• **TO DO**
Only lines with the string "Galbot" should be returned from the data below.

• **DATA UNDER STUDY**

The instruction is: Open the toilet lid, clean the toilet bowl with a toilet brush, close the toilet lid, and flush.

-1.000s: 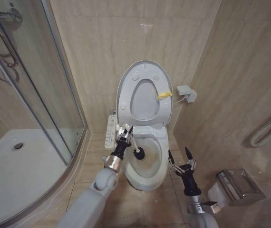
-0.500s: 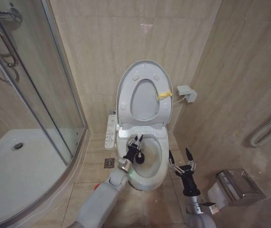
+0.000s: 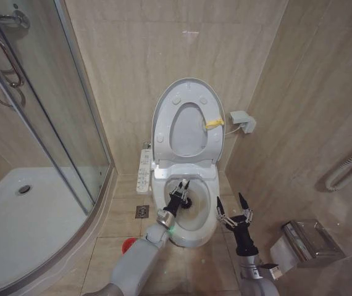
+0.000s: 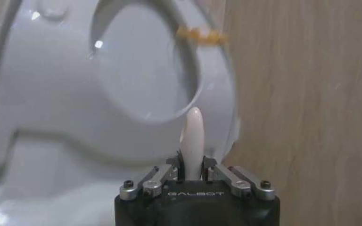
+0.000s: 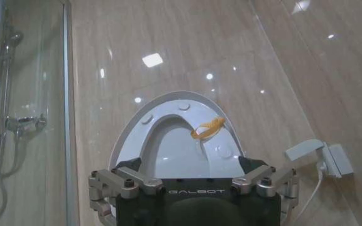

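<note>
The left hand (image 3: 181,190) is reaching over the toilet bowl (image 3: 208,217), its fingers clamped together on the thin white handle of the toilet brush (image 3: 184,198). In the left wrist view that handle (image 4: 192,136) is sticking up from between the closed fingers. The brush's dark head is sitting down inside the bowl, near its back part.

The right hand (image 3: 234,213) is hanging just beside the bowl's right rim, fingers spread wide apart and gripping nothing.

The toilet lid (image 3: 184,92) is standing upright against the tiled wall with the ring-shaped seat (image 3: 187,150) raised against it; a small yellow tag (image 3: 212,123) is hanging at the seat's right edge.

There is one bowl, one lid, one seat, one brush and one red round holder (image 3: 127,246) on the floor, left of the left arm.
</note>
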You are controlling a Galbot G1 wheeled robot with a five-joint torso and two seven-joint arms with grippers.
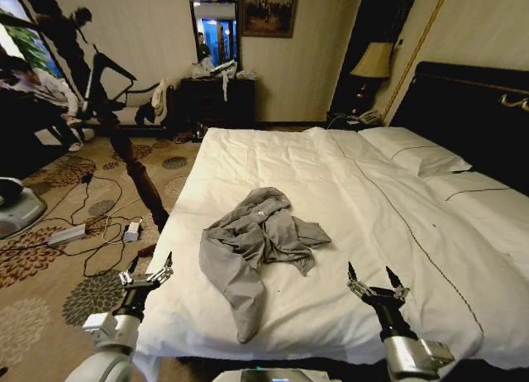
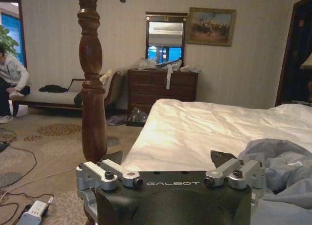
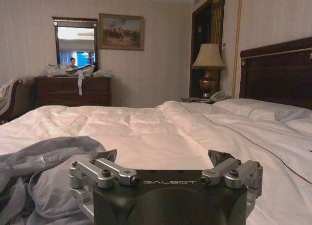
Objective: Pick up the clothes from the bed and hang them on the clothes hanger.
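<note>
Both hands hang spread and holding nothing at the foot of the bed [image 1: 331, 183], the left hand [image 1: 150, 274] off its edge, the right hand [image 1: 374, 281] over the duvet, the crumpled grey clothes [image 1: 252, 241] between them, a wooden pole [image 1: 136, 171] left.

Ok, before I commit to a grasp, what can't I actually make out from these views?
- Clothes hanger: I cannot make it out; the wooden pole runs off the left wrist view's top edge.
- The shirt: collar and sleeves lost in crumpled folds, head view.
- Shirt in the right wrist view: cut off by the edge and hidden behind the right gripper.
- Left gripper: whether it hangs over bed or carpet is unclear.
</note>
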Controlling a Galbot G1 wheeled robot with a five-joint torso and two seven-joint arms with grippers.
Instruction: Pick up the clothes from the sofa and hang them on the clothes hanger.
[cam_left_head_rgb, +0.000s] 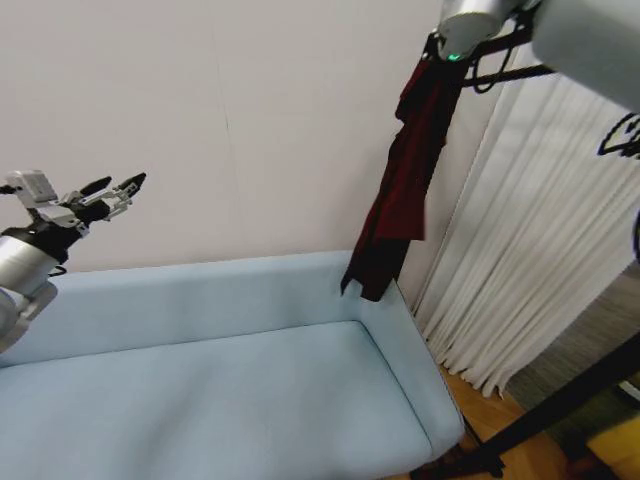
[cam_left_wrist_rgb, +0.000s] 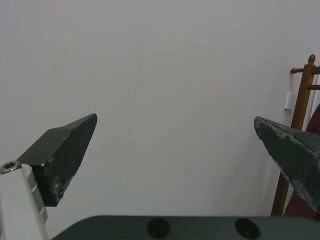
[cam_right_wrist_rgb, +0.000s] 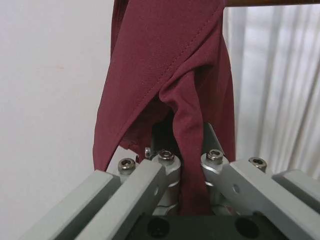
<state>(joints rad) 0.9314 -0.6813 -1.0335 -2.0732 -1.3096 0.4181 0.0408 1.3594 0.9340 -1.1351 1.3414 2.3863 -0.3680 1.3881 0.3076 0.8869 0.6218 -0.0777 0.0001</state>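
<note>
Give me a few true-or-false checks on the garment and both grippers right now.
1. The right gripper is shut on the red garment. True.
2. The garment lies flat on the sofa. False: it hangs down from the right gripper, above the sofa's far right corner.
3. The left gripper holds a sleeve. False: it is open and empty, raised at the sofa's left side.
4. A white curtain hangs to the right of the sofa. True.
</note>
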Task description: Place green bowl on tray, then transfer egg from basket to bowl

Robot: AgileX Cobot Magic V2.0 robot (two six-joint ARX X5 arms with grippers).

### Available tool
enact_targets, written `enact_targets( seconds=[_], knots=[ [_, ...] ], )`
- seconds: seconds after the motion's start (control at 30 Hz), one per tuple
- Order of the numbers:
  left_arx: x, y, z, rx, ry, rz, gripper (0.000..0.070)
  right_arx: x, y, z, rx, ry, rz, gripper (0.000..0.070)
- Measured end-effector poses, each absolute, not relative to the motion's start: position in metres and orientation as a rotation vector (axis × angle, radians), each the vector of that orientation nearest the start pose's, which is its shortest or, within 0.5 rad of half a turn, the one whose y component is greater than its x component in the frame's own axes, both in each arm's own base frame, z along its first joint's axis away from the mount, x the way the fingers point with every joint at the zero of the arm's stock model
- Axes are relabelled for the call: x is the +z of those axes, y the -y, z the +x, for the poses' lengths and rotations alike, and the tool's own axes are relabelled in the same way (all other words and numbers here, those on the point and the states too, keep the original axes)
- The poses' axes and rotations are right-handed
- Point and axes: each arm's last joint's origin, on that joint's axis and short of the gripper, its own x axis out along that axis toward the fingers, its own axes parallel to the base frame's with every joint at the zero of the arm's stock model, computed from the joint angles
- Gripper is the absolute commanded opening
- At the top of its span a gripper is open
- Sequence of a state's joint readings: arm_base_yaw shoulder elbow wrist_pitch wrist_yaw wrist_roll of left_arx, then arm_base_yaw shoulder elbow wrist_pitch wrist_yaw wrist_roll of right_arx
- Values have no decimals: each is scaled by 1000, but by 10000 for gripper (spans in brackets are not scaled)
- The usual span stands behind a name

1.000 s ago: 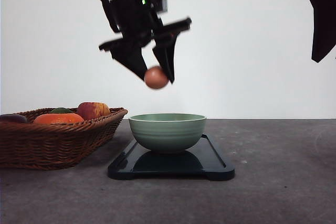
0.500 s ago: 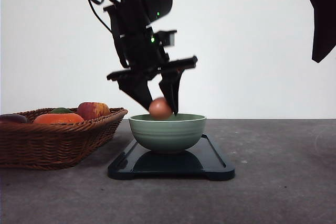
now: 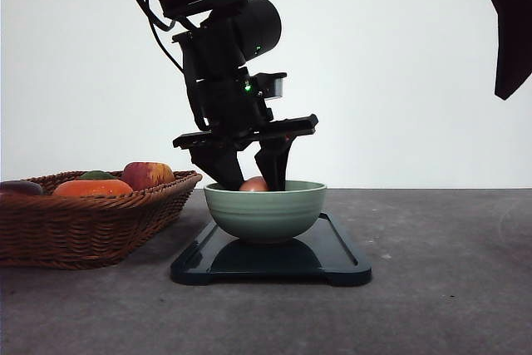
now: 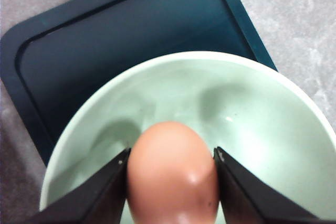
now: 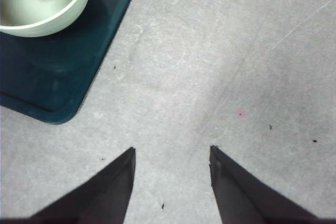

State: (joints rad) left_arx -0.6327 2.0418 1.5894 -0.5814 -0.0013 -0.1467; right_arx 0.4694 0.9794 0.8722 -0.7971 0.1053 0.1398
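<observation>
The pale green bowl (image 3: 265,210) stands on the dark navy tray (image 3: 341,268) in the middle of the table. My left gripper (image 3: 253,182) reaches down into the bowl and is shut on the reddish-brown egg (image 3: 254,184), whose top pokes above the rim. In the left wrist view the egg (image 4: 172,174) sits squeezed between both fingers (image 4: 105,195) over the bowl's (image 4: 262,129) inside, with the tray (image 4: 105,51) beyond. My right gripper (image 5: 170,153) hangs open over bare table to the right of the tray (image 5: 47,77). The wicker basket (image 3: 91,226) sits at the left.
In the basket lie a red-yellow apple (image 3: 147,175), an orange fruit (image 3: 92,188), a green item (image 3: 96,175) and a dark item (image 3: 18,187) at the left edge. The right arm (image 3: 507,27) hangs high at the upper right. Grey tabletop stretches to the right of the tray.
My left gripper has come down with the egg from high above the bowl until the egg sits inside the rim. The right arm has not moved.
</observation>
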Motion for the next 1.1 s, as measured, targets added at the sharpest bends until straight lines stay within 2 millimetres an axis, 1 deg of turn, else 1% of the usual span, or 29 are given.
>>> enact_targets(
  seconds=[0.3, 0.63, 1.1],
  knots=[
    [194, 259, 353, -493, -1052, 204, 259, 280, -79, 163, 275, -902, -132, 281],
    [193, 261, 356, -498, -1029, 196, 266, 278, -79, 161, 272, -928, -140, 281],
    [192, 260, 355, -495, -1043, 200, 269, 277, -78, 160, 270, -942, -144, 281]
  ],
)
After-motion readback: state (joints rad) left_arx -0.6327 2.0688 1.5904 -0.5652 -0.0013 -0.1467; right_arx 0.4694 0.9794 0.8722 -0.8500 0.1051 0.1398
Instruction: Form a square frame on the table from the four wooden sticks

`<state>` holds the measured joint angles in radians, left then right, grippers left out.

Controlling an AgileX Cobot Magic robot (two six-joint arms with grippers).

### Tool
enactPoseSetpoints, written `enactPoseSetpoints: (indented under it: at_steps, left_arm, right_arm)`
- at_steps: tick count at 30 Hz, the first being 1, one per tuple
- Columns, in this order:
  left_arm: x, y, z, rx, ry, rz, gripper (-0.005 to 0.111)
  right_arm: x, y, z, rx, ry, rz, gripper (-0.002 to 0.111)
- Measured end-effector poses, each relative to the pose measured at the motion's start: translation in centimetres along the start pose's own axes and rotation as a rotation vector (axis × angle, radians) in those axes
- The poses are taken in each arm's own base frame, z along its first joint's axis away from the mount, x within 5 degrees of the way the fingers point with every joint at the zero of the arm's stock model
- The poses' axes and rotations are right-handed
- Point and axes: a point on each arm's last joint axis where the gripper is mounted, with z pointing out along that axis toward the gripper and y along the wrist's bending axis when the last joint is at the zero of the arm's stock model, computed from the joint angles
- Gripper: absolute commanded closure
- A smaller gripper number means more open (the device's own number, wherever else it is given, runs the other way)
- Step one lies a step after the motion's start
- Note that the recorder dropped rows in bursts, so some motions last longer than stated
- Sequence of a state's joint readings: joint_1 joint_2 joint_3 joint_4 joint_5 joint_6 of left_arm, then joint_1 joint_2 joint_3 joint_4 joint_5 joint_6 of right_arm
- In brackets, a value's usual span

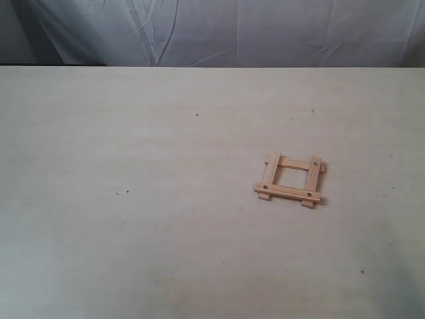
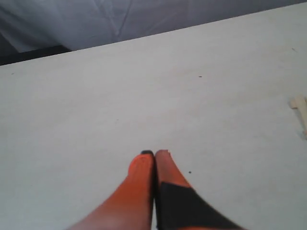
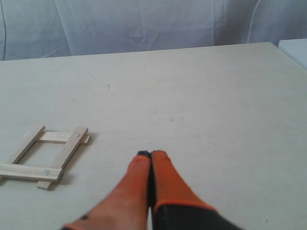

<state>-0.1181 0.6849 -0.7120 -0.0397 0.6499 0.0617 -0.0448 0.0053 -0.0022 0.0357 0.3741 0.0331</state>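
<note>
Right claw [image 3: 151, 154] closed, empty; square frame [image 3: 65, 153] nearby, apart.

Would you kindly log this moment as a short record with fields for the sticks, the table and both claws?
assembly: square frame, closed on all four sides
parts: four wooden sticks, overlapping at the corners, dark dots at the corners
location: flat on the table, right of centre in the exterior view
left claw: shut, empty, above bare tabletop
right claw: shut, empty, apart from the frame
arms in exterior view: none visible
task state: frame looks complete
</note>
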Motion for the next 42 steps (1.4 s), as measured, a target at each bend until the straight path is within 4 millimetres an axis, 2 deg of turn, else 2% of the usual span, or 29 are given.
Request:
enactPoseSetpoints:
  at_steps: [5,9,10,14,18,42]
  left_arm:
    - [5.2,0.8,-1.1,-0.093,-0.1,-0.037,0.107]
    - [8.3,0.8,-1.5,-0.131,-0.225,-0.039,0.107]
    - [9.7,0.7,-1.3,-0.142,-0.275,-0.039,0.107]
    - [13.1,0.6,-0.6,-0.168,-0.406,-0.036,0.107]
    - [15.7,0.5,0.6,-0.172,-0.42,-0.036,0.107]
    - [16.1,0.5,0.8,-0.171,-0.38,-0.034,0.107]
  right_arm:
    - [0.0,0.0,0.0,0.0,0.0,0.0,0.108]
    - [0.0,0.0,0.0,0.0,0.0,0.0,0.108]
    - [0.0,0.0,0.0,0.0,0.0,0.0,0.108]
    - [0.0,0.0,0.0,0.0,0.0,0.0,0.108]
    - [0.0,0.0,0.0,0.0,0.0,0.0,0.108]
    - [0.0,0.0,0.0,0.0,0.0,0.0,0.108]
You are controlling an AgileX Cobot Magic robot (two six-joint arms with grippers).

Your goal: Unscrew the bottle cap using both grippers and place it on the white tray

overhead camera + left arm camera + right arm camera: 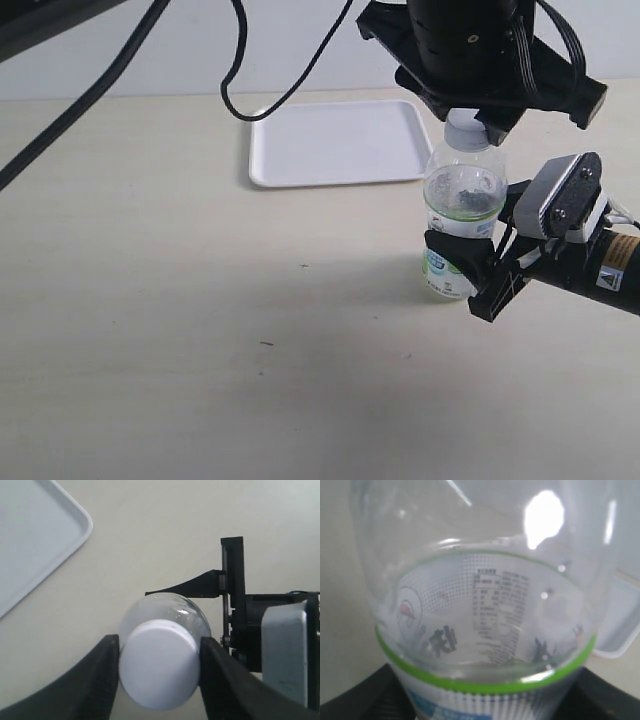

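Observation:
The clear bottle (460, 215) stands upright on the table, right of centre. Its white cap (468, 130) sits on the neck. My left gripper (470, 118), the bulky black one, reaches down from above and is shut on the cap (159, 664), one black finger (102, 675) pressed to each side. My right gripper (470, 265), with the grey-white block, is shut on the bottle's labelled lower body (485, 645), which fills the right wrist view. The white tray (340, 142) lies behind the bottle, to the left, and holds nothing.
Black cables (240, 60) hang over the table's back left, one loop touching down near the tray's corner. The tray's rounded corner (60, 535) shows in the left wrist view. The right arm (600, 260) stretches in from the right edge.

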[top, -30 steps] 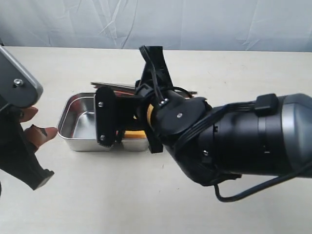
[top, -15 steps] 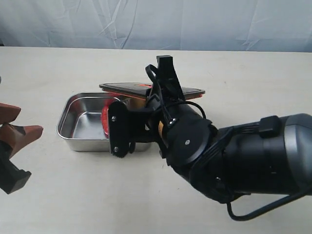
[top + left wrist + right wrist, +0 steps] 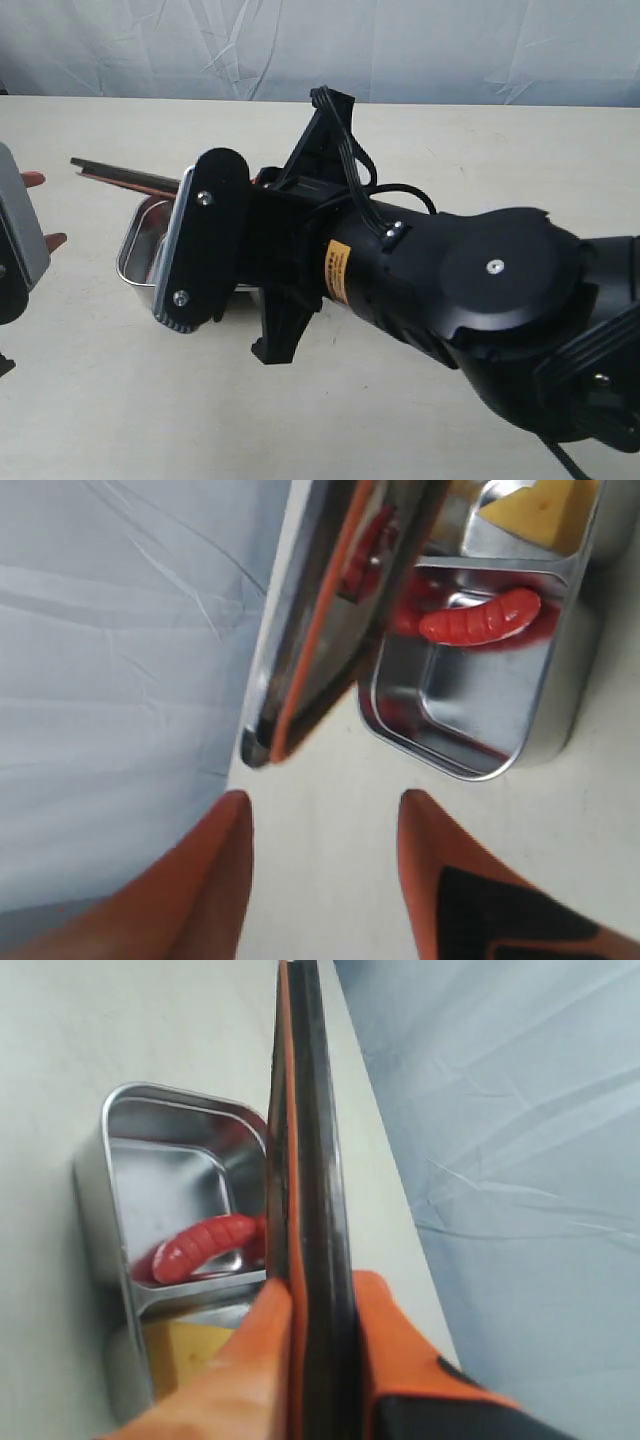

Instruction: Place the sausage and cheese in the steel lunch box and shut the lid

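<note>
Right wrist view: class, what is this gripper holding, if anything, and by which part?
The right gripper holds the lid, pinched at its edge, one finger on each face. The left gripper holds nothing.

Right arm (image 3: 480, 290): black, reaching from the near right across the middle; right gripper (image 3: 320, 1298) pinched edge-on upon the lid (image 3: 310, 1110). Left arm (image 3: 15, 250): at the left edge, left gripper (image 3: 325, 870) with orange fingers (image 3: 200, 880) spread apart.

The sausage (image 3: 200, 1243) and cheese (image 3: 190, 1355) lie in separate steel lunch box (image 3: 90, 1190) compartments, lid (image 3: 318, 1160) tilted above.
</note>
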Available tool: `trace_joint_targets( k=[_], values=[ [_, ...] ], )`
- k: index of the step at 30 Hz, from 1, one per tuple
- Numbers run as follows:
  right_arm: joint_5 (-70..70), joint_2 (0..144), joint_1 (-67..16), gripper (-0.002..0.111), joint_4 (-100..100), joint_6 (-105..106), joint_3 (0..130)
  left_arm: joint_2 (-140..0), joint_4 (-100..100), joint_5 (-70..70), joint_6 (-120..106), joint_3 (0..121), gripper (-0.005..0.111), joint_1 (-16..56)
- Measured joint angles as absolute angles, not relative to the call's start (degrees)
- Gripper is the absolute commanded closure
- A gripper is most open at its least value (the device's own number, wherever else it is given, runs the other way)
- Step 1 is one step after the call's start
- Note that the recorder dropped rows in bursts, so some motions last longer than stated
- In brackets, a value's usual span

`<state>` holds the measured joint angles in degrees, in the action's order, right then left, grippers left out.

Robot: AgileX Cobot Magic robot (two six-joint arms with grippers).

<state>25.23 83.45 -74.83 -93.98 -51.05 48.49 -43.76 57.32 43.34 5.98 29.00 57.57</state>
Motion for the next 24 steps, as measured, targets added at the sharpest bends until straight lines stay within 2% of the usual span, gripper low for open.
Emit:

• **OUTPUT OF THE EXERCISE**
You are controlling a Galbot G1 wheeled robot with a five-joint torso and two seven-joint arms with grippers.
Controlling a Galbot G1 wheeled robot with a five-joint torso and two seven-joint arms with grippers.

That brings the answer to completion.